▶ [Requirement]: Where the records below reach the line containing "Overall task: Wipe", start transcribing, and end with the line containing "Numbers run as", exactly and with nothing else added.

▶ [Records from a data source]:
—————
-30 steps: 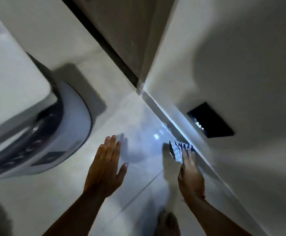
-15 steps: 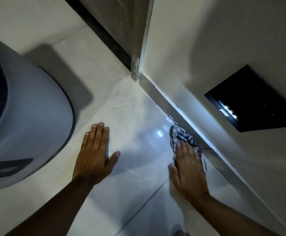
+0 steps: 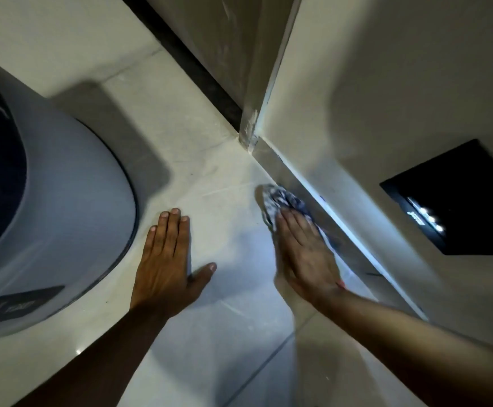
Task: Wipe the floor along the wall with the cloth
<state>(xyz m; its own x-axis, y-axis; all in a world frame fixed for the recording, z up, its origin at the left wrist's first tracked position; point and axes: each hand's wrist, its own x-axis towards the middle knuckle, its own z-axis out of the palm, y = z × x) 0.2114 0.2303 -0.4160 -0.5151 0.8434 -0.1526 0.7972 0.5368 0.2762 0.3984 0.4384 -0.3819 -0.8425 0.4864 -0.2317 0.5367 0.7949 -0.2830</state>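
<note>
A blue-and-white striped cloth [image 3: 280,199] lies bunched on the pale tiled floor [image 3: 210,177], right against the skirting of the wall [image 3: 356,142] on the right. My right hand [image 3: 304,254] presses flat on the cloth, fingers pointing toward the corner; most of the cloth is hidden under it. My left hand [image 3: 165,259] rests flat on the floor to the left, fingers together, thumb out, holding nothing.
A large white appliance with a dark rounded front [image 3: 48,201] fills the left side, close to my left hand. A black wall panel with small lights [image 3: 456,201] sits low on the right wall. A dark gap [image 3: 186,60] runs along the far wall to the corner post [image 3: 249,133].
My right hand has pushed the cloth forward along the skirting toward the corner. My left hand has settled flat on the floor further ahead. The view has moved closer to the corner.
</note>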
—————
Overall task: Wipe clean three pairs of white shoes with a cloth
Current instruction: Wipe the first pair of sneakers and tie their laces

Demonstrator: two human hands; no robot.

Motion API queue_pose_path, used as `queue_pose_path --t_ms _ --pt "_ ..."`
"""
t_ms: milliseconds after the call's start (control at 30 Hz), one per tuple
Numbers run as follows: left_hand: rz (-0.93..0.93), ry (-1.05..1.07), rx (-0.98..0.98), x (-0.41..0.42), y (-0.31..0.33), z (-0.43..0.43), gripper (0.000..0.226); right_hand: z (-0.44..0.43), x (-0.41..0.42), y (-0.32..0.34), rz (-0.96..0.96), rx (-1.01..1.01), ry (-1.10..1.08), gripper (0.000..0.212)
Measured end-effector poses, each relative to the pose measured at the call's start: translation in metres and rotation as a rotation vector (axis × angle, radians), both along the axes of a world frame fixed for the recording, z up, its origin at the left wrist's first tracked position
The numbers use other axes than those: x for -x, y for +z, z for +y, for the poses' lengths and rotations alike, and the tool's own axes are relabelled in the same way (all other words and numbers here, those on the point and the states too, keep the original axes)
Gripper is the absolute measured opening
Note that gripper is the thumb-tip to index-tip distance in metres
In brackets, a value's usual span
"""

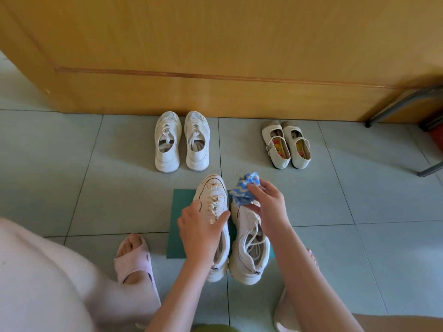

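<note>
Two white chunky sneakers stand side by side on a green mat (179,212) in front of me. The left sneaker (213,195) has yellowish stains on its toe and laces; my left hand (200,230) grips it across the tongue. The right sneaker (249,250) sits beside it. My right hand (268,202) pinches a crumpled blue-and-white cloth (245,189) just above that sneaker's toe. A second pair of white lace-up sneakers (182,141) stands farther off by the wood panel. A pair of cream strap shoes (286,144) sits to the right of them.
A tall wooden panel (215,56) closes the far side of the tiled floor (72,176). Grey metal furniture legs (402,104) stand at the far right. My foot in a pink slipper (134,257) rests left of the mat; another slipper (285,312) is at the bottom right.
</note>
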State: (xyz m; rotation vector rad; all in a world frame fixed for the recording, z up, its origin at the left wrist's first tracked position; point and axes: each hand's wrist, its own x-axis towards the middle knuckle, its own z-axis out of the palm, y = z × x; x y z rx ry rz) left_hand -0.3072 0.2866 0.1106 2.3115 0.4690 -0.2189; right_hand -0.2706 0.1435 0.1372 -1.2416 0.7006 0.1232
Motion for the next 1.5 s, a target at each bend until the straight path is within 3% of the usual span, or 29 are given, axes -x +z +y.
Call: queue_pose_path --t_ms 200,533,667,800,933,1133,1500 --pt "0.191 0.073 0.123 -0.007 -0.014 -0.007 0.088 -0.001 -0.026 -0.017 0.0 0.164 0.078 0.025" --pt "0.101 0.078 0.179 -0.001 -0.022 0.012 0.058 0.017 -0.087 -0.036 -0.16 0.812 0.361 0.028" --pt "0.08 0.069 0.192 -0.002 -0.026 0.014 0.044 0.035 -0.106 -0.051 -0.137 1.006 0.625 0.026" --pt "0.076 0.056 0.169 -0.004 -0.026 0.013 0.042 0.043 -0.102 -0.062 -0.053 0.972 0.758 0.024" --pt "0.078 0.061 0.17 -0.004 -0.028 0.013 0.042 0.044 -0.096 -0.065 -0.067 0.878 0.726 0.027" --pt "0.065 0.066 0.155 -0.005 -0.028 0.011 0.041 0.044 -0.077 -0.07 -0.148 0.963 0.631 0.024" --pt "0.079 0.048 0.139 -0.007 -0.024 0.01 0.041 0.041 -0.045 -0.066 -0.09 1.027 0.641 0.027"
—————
▶ [Output below]:
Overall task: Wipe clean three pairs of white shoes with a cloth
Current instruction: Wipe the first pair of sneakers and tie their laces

Demonstrator: two human hands; no robot.

Motion API queue_pose_path, used as `queue_pose_path --t_ms _ --pt "_ ..."`
"""
t_ms: milliseconds after the call's start (control at 30 Hz), one per tuple
Numbers run as follows: left_hand: rz (-0.93..0.93), ry (-1.05..1.07), rx (-0.98..0.98), x (-0.41..0.42), y (-0.31..0.33), z (-0.43..0.43), gripper (0.000..0.226); right_hand: z (-0.44..0.43), x (-0.41..0.42), y (-0.32..0.34), rz (-0.96..0.96), rx (-1.01..1.01), ry (-1.10..1.08), gripper (0.000..0.212)

Here the answer is complete.